Days before this, Cayetano said he also “got the instructions” but “was not allowed to talk about it.” 

He said Duterte, however, announced this decision “in front of the uniformed personnel and the Malacañang Press Corps.” He was apparently referring to Duterte’s speech on Wednesday, October 18, at Camp Bagong Diwa in Taguig City.

Cayetano said the Philippine government will soon relay this decision to EU Ambassador to the Philippines Franz Jessen.

“With the President’s directive now, then we’ll have to communicate formally to the EU ambassador, His Excellency Ambassador Jessen, that as of now, we will not accept aid,” Cayetano said.

“It should not affect our overall relationship.

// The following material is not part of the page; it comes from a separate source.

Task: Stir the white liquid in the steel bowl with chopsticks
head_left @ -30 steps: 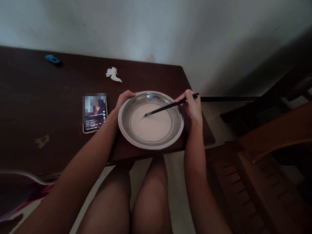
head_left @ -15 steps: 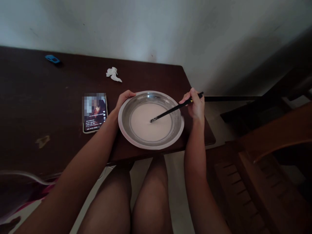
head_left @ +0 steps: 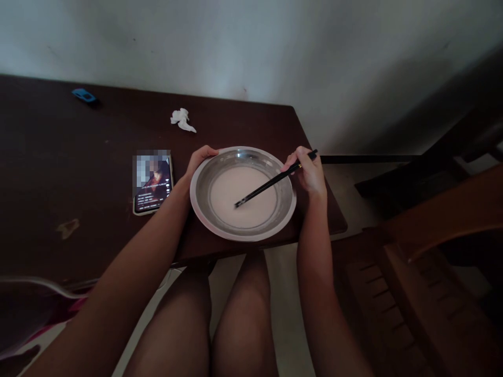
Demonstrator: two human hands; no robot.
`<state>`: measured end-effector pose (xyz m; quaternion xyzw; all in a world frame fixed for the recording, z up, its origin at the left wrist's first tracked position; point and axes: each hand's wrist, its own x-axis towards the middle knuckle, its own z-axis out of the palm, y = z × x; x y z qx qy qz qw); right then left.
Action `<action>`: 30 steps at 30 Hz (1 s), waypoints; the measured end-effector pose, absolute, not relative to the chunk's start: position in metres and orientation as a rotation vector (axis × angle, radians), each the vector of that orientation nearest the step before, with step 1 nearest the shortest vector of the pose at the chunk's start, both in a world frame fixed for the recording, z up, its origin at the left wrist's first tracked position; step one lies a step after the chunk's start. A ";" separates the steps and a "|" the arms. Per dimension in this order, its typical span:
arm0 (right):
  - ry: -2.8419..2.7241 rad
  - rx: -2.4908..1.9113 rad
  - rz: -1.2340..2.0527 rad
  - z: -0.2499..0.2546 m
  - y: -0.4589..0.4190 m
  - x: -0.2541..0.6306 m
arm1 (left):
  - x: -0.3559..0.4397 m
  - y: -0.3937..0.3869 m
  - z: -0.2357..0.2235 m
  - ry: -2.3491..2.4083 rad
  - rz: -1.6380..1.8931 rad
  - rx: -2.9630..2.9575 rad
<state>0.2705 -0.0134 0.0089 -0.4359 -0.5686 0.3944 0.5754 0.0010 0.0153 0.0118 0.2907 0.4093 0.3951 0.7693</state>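
A round metal bowl (head_left: 204, 212) holding a pale white liquid (head_left: 251, 209) sits near the front right of a dark wooden table (head_left: 58, 173). My left hand (head_left: 199, 159) grips the bowl's left rim, fingers curled over the edge. My right hand (head_left: 309, 170) is closed on dark chopsticks (head_left: 271, 183) at the bowl's right rim. The chopstick tips dip into the liquid near its lower middle.
A lit phone (head_left: 153, 182) lies left of the bowl. A crumpled white tissue (head_left: 181, 119) and a small blue object (head_left: 84, 95) lie farther back. Wooden chairs (head_left: 428, 262) stand to the right. My knees (head_left: 220, 314) show below the table edge.
The chopstick tips have swept round in the liquid, from upper left to the middle, then down to the lower left. My right hand shifted slightly. The left hand stayed on the rim.
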 end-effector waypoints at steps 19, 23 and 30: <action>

It should not affect our trade,” he added.

Asked if this involves all kinds of aid, Cayetano answered, “That’s my impression – so aid meaning grants.”

Cayetano explained in an interview on Wednesday evening that the EU might use “agreements” in line with donations “as an excuse to criticize us on certain aspects of our governance.”

‘Constructive dialogue’

Sought for comment, Jessen told Rappler, “I have seen some press reports, but have not talked directly with the foreign secretary these past few days.”

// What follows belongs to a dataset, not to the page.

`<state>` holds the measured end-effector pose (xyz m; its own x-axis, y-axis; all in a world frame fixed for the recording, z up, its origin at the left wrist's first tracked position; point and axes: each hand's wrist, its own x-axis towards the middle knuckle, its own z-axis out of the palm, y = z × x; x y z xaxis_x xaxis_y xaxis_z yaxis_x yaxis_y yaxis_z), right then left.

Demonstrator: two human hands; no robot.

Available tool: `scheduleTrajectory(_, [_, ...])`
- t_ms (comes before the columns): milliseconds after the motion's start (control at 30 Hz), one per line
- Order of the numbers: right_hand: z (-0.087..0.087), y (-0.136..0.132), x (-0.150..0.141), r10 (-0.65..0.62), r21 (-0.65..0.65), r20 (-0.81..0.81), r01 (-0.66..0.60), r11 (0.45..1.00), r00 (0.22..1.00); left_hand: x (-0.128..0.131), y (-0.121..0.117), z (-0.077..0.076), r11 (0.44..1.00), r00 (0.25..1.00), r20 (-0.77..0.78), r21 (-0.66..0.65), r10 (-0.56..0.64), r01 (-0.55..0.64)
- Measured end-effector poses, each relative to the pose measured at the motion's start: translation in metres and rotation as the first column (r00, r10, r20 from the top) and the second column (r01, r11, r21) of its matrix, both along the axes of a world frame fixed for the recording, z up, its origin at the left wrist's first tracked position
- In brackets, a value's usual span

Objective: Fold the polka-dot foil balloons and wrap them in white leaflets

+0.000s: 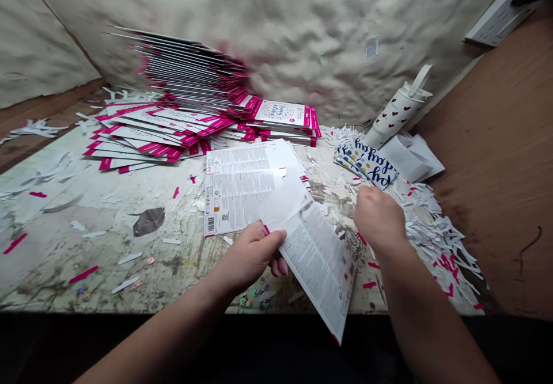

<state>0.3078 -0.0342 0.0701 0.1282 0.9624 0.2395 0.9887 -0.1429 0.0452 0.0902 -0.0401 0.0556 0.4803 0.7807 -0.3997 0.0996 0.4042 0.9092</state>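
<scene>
My left hand (253, 257) grips the near edge of a white printed sheet with small text and a pink corner (317, 257), which hangs tilted down past the table's front edge. My right hand (379, 220) is curled closed above the table, holding nothing I can see. It is nearest to a heap of white and pink paper trimmings (436, 240). Just beyond it lie cards with blue lettering (365, 162). Two similar printed sheets (242, 188) lie flat ahead of my hands, partly under the held sheet.
Pink-edged cards lean in a tall fanned stack (190, 73) against a quilted cream wall (302, 21). A heart-patterned white bottle (400, 107) lies tilted at the back right. Scraps dot the stained worktop (86, 240). A brown board (488, 142) lies to the right.
</scene>
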Motion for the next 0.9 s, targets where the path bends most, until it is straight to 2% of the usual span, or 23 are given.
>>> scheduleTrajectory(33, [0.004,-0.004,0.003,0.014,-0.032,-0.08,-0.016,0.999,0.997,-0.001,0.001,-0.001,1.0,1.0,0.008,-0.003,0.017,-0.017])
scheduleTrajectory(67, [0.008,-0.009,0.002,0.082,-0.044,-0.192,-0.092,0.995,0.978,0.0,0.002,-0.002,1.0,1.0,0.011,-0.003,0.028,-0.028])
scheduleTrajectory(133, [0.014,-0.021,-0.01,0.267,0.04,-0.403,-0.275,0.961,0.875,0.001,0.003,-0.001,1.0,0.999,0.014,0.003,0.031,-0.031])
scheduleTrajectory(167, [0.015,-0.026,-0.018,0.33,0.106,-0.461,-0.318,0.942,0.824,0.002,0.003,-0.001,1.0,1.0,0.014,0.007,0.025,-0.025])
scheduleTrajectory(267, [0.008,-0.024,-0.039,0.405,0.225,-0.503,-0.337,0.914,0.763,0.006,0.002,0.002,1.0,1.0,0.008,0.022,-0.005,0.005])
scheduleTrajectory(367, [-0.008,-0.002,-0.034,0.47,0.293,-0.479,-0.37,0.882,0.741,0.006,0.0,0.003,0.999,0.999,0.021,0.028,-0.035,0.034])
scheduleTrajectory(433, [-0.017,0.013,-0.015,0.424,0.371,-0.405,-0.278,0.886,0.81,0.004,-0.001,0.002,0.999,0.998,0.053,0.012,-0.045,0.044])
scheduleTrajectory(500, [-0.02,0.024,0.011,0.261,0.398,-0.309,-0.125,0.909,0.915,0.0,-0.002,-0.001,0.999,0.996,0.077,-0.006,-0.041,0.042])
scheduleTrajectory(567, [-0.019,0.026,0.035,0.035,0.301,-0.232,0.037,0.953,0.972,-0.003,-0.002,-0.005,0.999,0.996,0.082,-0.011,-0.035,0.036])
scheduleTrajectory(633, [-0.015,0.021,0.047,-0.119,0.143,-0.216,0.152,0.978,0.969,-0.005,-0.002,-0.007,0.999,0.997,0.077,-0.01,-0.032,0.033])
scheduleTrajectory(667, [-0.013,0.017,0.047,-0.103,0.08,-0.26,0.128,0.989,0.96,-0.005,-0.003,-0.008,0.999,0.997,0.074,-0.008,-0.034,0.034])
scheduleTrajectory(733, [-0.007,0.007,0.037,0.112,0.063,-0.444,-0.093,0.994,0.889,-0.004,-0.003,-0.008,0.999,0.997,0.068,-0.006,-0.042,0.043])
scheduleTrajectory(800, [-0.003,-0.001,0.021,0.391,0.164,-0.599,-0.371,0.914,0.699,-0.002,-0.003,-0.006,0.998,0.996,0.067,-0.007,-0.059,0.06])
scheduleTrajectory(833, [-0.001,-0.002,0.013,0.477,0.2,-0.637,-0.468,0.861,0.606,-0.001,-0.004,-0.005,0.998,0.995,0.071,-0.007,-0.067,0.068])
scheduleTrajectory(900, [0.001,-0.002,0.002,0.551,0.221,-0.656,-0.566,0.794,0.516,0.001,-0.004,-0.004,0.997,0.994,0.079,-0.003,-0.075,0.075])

The Philippines’ decision comes after months of talks with the EU. The discussions began after the Philippine government confirmed on May 18 that it was no longer accepting new EU grants. 

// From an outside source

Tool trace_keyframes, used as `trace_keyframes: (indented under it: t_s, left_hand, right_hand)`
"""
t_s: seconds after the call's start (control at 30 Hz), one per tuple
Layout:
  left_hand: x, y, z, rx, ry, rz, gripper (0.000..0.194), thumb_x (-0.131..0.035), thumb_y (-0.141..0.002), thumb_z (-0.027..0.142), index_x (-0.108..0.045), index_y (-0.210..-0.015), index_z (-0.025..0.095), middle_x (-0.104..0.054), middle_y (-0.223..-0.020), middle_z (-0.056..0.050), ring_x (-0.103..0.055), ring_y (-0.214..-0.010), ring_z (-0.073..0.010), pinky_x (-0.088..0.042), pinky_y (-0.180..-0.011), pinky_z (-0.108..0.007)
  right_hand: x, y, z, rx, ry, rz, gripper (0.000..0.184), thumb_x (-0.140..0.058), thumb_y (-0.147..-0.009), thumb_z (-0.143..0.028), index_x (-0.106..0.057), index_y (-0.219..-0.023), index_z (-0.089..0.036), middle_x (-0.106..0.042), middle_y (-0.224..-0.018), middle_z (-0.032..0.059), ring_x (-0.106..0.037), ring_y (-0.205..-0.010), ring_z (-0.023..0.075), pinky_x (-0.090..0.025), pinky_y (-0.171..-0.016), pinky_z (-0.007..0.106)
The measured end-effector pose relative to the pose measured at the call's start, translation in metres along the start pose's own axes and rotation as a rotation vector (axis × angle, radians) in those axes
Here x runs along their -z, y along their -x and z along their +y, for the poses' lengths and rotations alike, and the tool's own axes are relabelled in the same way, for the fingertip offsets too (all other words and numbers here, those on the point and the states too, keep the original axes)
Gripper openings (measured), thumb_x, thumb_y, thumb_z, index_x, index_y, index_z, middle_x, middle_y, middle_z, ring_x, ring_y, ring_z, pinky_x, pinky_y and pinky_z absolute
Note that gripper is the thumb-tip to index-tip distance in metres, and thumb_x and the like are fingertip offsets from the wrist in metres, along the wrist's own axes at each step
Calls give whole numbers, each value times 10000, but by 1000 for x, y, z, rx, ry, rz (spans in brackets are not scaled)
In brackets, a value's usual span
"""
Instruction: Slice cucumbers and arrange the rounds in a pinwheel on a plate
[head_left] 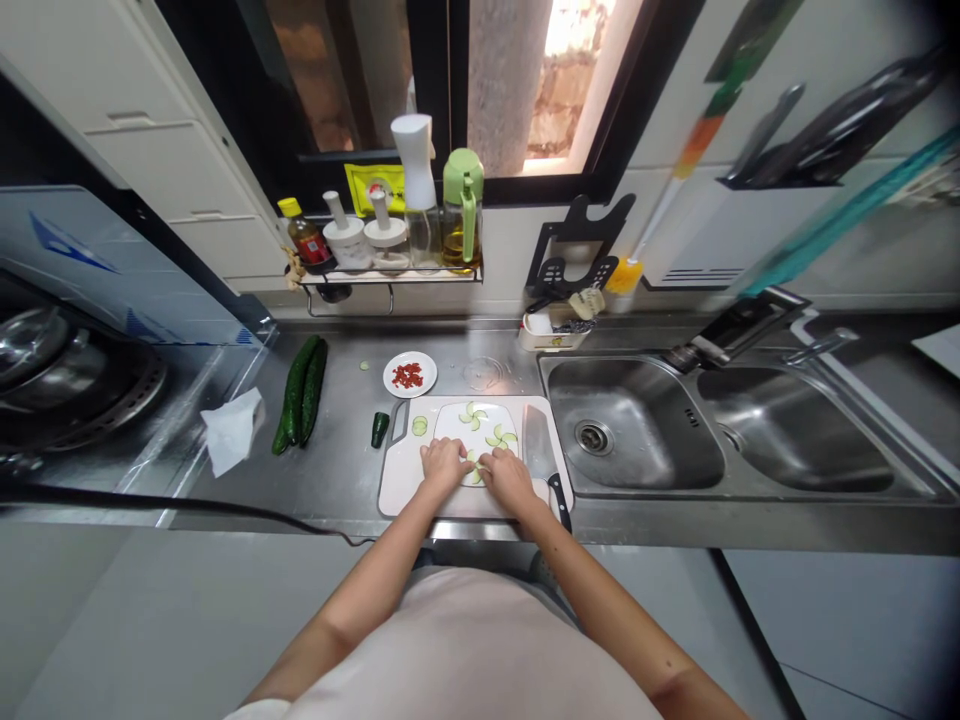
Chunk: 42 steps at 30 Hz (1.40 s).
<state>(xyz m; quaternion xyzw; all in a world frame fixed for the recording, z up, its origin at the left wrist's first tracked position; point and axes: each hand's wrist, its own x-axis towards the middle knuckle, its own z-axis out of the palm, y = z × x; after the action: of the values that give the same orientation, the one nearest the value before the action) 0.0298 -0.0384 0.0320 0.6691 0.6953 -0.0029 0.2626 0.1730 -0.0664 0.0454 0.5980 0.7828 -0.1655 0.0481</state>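
Note:
A white cutting board [401,485] lies on the steel counter in front of me, and a white plate [450,425] rests on it. Thin cucumber slices [499,437] sit on the plate in small fan shapes, with two more slices [419,426] on the board at the left. My left hand [444,467] and my right hand [508,477] meet at the plate's near edge, fingers curled and pinching cucumber slices [474,470] between them. A cleaver [538,445] lies flat on the board's right side.
Two whole cucumbers [301,390] and a cut cucumber end [379,429] lie left of the board, near a crumpled tissue [232,430]. A small plate of chopped red chili [409,375] stands behind. A double sink [637,430] is at the right; a rack of bottles [390,240] lines the wall.

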Motion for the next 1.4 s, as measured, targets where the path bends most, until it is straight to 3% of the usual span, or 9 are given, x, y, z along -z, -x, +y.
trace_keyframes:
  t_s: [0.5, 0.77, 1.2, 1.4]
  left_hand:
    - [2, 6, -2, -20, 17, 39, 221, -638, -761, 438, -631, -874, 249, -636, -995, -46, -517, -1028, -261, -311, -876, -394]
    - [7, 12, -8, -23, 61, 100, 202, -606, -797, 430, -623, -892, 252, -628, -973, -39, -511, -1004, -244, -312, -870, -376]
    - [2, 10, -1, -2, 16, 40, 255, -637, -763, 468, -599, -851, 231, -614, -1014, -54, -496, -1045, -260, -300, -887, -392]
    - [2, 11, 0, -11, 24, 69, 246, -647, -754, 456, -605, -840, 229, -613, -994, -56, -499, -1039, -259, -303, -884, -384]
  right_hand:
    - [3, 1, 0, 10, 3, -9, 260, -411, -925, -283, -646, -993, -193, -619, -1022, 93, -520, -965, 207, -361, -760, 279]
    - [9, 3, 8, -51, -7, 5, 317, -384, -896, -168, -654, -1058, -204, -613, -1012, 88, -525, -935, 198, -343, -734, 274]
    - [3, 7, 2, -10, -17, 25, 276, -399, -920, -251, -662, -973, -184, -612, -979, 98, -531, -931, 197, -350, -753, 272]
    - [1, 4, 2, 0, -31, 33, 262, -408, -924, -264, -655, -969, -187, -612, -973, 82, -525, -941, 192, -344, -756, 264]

In an interview with reporters on May 25, visiting EU official Gunnar Wiegand pointed out that the Philippines’ reported rejection of EU assistance is not yet final. 

Back then, he said the EU remained “in a constructive dialogue” with the Philippine government about what it meant when it said it is rejecting European aid.

Cayetano also said that he met with EU officials, and they “agreed on a couple of things.” He also said EU officials were surprised that he “offered a quarterly discussion on human rights.”

He said one of the EU’s conditions was that the EU can “unilaterally” cut aid to the Philippines in case of human rights violations, for example.

Cayetano said the Philippines didn’t want it to be unilateral. “Will there be no due process? Won’t we even talk?” 

“But of course they were explaining to us, that’s standard and everything,” Cayetano said.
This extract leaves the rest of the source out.